Apa peran kapasitor elektrolitik dalam mengganti catu daya?
Peran kapasitor elektrolitik dalam peralihan catu daya adalah: bypass, decoupling, penyaringan, penyimpanan energi.
1, kapasitor bypass adalah perangkat penyimpanan energi yang menyediakan energi ke perangkat lokal, yang dapat meratakan keluaran regulator dan mengurangi kebutuhan beban. Seperti baterai kecil yang dapat diisi ulang, kapasitor bypass dapat diisi dan dikosongkan ke perangkat.
2, decoupling: secara khusus mengacu pada penghapusan kebisingan pada pin tabung daya chip, kebisingan yang dihasilkan oleh chip itu sendiri bekerja. Konfigurasi kapasitor decoupling dapat ditekan karena perubahan beban pada kebisingan yang dihasilkan oleh papan sirkuit cetak adalah praktik konvensional desain keandalan.
3, penyaringan: kapasitor mengubah variasi tegangan menjadi perubahan arus, semakin tinggi frekuensinya, semakin besar arus puncaknya, sehingga menyangga tegangan. Penyaringan adalah proses pengisian, pengosongan.
Kapasitor elektrolit adalah sejenis kapasitor, foil logam untuk kutub positif (aluminium atau tantalum), dan kutub positif yang dekat dengan film oksida logam (aluminium oksida atau tantalum pentoksida) adalah dielektrik, katoda oleh bahan konduktif, elektrolit ( elektrolit dapat berbentuk cair atau padat) dan bahan lain secara bersamaan, karena elektrolit merupakan bagian utama katoda maka dinamakan kapasitor elektrolitik. Pada saat yang sama kapasitor elektrolitik positif dan negatif tidak dapat dihubungkan ke yang salah. Kapasitor elektrolitik aluminium dapat dibagi menjadi empat kategori: kapasitor elektrolitik aluminium bertimbal; kapasitor elektrolit aluminium pengeras suara; kapasitor elektrolitik aluminium yang dibaut; kapasitor elektrolitik aluminium solid state.

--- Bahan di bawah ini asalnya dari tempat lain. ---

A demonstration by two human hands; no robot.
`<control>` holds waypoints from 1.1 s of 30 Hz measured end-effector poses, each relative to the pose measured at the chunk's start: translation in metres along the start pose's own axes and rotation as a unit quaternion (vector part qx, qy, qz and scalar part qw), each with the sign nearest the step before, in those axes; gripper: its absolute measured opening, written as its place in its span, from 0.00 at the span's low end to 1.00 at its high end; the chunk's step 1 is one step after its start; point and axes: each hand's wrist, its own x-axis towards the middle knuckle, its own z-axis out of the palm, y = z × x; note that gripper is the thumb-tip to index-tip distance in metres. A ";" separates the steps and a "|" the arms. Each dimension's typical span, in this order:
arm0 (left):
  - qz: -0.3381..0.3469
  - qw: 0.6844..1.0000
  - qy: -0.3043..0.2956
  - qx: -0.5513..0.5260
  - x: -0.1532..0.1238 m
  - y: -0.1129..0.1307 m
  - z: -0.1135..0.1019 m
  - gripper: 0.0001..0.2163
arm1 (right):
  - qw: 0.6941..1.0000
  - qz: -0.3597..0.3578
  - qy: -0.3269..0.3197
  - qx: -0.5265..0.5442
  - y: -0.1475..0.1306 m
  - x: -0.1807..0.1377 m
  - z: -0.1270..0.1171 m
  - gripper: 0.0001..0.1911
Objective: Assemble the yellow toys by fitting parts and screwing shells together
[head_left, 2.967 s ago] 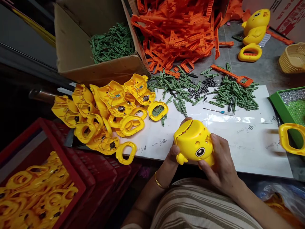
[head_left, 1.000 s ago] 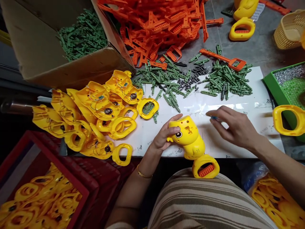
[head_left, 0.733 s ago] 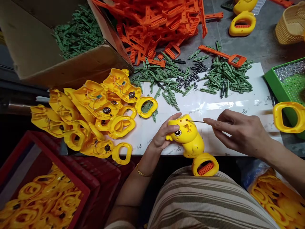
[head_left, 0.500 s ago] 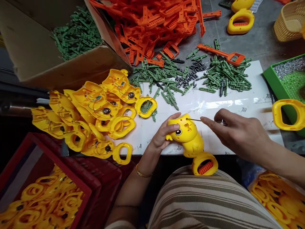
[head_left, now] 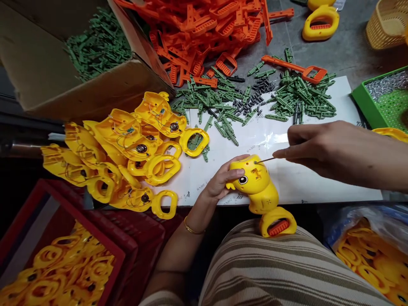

Kesalahan umum kapasitor elektrolitik
Kesalahan umum kapasitor elektrolit adalah penurunan kapasitas, hilangnya kapasitas, kerusakan dan kebocoran, dll., Di mana perubahan kapasitas disebabkan oleh kapasitor elektrolitik dalam proses penggunaan atau pemanasan elektrolit internalnya secara bertahap mengering (umumnya dikatakan bahwa tinggi penurunan kapasitas suhu), dan kerusakan serta kebocoran umumnya disebabkan oleh tegangan tambahan yang terlalu tinggi atau kualitas kapasitor itu sendiri yang tidak baik.